§ Exercise directions: When you reach the line in the data below that contains "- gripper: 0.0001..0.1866", please start repeating lines exactly, and stop after the line that contains "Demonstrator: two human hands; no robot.", repeating nothing else.

───── Recorded data

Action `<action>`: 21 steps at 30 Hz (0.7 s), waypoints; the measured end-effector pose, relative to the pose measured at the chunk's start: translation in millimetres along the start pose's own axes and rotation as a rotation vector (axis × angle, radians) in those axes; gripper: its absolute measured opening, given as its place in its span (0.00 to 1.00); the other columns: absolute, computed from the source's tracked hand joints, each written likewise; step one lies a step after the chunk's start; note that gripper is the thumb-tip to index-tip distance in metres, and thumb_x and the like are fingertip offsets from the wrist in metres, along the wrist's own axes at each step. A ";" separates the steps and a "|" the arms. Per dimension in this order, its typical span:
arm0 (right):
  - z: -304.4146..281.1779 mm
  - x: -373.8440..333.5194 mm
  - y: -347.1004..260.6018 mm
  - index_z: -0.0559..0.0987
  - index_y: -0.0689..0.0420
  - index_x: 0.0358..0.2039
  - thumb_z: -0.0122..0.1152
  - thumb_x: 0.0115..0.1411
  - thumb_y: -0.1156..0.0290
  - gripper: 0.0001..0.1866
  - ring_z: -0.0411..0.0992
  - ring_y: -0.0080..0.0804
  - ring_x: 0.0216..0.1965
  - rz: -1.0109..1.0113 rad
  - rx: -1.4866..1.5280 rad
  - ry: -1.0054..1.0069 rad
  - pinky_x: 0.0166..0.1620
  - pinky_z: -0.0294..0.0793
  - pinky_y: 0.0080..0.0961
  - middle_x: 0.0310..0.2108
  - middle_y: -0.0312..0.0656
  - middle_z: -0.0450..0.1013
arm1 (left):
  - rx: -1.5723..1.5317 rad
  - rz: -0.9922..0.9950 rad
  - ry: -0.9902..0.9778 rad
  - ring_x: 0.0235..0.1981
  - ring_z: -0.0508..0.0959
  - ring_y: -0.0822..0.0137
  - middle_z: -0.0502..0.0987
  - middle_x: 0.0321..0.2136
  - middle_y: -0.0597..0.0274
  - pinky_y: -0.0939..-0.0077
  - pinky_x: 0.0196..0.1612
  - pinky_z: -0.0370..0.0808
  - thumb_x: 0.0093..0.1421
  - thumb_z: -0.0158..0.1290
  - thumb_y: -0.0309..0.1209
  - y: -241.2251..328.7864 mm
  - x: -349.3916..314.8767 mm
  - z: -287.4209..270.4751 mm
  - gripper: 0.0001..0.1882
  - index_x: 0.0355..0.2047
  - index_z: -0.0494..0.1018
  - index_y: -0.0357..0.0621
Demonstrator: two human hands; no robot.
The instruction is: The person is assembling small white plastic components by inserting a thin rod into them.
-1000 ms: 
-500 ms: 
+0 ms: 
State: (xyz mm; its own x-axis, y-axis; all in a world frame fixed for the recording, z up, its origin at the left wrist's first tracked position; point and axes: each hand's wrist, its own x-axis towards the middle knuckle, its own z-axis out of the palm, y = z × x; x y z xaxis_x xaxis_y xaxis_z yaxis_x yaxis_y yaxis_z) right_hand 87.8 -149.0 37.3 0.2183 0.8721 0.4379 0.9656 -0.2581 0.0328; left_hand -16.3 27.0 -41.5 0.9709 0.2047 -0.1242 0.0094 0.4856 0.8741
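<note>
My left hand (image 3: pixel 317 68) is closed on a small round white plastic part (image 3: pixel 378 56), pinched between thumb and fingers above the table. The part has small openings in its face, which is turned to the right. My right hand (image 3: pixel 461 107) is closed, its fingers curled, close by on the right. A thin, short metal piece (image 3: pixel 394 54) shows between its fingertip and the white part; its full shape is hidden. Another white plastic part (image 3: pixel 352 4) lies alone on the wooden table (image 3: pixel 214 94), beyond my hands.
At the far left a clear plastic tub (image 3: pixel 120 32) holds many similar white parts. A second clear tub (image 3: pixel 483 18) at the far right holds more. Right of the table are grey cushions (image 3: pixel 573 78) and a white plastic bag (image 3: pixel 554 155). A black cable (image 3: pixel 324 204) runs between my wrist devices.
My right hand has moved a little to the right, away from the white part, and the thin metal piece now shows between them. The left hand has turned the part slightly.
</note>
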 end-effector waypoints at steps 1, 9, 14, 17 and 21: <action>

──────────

§ Result of the task:
  - gripper: 0.0001..0.1866
  - ring_z: -0.0411..0.0992
  - ring_y: -0.0080..0.0804
  - ring_x: 0.0216..0.1965
  - rz: -1.0109..1.0113 rad
  - rx: -1.4866..1.5280 rad
  - ry: -1.0054..1.0069 rad
  - pinky_x: 0.0166..0.1620
  - pinky_z: -0.0294..0.0793
  - pinky_y: 0.0080..0.0961
  - middle_x: 0.0310..0.2108
  - middle_y: -0.0312..0.0656
  - middle_z: -0.0450..0.1013
arm1 (left):
  - rx: -1.5723..1.5317 rad
  - rz: -0.9922..0.9950 rad
  - ry: -0.9902..0.9778 rad
  - ring_x: 0.0235..0.1981
  - ring_z: -0.0508..0.0959
  - ring_y: -0.0822..0.0137
  - middle_z: -0.0502..0.0987
  - middle_x: 0.0321..0.2136
  - middle_y: -0.0597..0.0274
  - pinky_y: -0.0939..-0.0077
  - pinky_x: 0.0196..0.1612
  - pinky_z: -0.0370..0.0808
  - thumb_x: 0.0093..0.1421
  - thumb_z: -0.0158..0.1290
  - thumb_y: -0.0309..0.1209
  - y: -241.2251..328.7864 mm
  - x: -349.3916..314.8767 mm
  - z: -287.4209..270.4751 mm
  - gripper: 0.0001..0.1882
  - index_x: 0.0355..0.2047
  - index_z: -0.0494..0.1018
  - index_y: -0.0357..0.0621
Demonstrator: two human hands; no robot.

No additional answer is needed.